Efficacy of an iodoform-based filling material for pulpectomy of primary teeth: A 24-month non-inferiority randomized clinical trial.

Abstract

The aim of this non-inferiority randomized clinical trial was to compare the efficacy of an iodoform-based paste (Guedes-Pinto -(GP)) as a filling material in pulpectomies of primary teeth, and a standard material composed by calcium hydroxide and iodoform (CaOH/Iodof paste; Vitapex® ). A total of 104 teeth from 61 children (3-8years old) were randomly allocated to two groups according to filling materials. Children were followed up for 24months.
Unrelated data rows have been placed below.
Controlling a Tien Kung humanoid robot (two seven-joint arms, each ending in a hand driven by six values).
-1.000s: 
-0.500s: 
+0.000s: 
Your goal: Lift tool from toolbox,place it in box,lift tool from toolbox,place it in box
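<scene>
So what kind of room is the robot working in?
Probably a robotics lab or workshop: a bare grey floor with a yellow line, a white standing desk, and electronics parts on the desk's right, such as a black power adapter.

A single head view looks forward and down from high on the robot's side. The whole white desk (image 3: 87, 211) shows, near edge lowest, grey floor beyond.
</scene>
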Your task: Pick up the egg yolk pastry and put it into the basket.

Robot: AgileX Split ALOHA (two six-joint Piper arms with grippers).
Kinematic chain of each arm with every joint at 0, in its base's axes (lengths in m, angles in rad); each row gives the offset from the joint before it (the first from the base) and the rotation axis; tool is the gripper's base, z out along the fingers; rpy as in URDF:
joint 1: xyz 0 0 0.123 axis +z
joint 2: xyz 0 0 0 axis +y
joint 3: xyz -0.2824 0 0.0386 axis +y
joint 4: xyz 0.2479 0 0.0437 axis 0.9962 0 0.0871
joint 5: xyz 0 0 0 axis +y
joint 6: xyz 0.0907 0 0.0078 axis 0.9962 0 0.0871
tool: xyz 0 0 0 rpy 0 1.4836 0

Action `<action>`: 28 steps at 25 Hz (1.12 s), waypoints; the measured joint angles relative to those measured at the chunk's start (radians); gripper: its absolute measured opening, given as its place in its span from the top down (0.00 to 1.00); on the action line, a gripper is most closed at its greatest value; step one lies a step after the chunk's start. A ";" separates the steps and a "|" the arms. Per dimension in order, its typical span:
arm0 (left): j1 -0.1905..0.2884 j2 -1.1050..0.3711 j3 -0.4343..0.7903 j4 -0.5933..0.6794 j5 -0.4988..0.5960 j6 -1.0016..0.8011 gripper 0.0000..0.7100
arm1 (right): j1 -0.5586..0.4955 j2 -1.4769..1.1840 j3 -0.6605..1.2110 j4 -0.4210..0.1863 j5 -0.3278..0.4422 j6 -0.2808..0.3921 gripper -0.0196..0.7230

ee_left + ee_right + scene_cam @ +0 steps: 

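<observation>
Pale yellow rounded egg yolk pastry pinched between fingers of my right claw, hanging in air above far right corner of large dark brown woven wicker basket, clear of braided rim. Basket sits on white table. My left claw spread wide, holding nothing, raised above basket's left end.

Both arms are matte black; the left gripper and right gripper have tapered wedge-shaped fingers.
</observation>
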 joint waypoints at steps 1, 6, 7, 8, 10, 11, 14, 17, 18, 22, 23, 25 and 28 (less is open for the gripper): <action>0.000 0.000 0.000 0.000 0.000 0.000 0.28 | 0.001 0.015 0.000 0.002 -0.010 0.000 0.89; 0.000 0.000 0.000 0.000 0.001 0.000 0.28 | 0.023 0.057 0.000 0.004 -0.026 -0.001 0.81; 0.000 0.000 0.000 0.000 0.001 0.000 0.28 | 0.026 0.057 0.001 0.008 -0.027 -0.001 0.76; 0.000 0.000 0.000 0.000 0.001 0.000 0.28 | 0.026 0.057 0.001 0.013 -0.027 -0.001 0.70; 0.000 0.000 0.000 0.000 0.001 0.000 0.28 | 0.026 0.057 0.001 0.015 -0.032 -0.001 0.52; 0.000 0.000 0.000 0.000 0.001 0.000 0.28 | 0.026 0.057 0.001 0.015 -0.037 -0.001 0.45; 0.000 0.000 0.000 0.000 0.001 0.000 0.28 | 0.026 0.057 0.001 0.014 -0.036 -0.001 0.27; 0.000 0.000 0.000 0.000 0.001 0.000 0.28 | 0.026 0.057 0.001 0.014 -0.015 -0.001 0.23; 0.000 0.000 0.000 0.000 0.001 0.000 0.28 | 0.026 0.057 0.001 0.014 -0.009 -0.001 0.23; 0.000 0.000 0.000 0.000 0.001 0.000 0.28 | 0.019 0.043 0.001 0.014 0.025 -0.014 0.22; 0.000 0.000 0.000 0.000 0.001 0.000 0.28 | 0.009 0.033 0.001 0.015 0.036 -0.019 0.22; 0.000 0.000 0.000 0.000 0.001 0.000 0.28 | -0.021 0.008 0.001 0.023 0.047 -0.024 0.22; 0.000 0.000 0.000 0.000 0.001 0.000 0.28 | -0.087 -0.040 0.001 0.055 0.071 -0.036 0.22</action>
The primary endpoint was the treatment success rate evaluated through clinical and radiographic examinations at follow-up, and the secondary outcome was the analysis of the canal filling quality. Differences in the proportion of treatment success was calculated based on 95% confidence intervals (95% CI) and with the Miettinen and Nurminen method in the intention-to-treat population, considering a -20% of the non-inferiority limit. From 104 randomized teeth, 102 were followed up after 24months (attrition rate of 1.9%). The success rate of teeth treated with the GP paste was 86.8% (95% CI: 69.9-94.9) and 78.4% (95% CI: 61.8-89.1) with the CaOH/Iodof paste. Consequently, a non-inferiority of the GP paste was observed when compared to the CaOH/Iodof paste (P<.001). The GP paste has a non-inferior success rate than the CaOH/Iodof paste used as filling material for pulpectomy in primary teeth.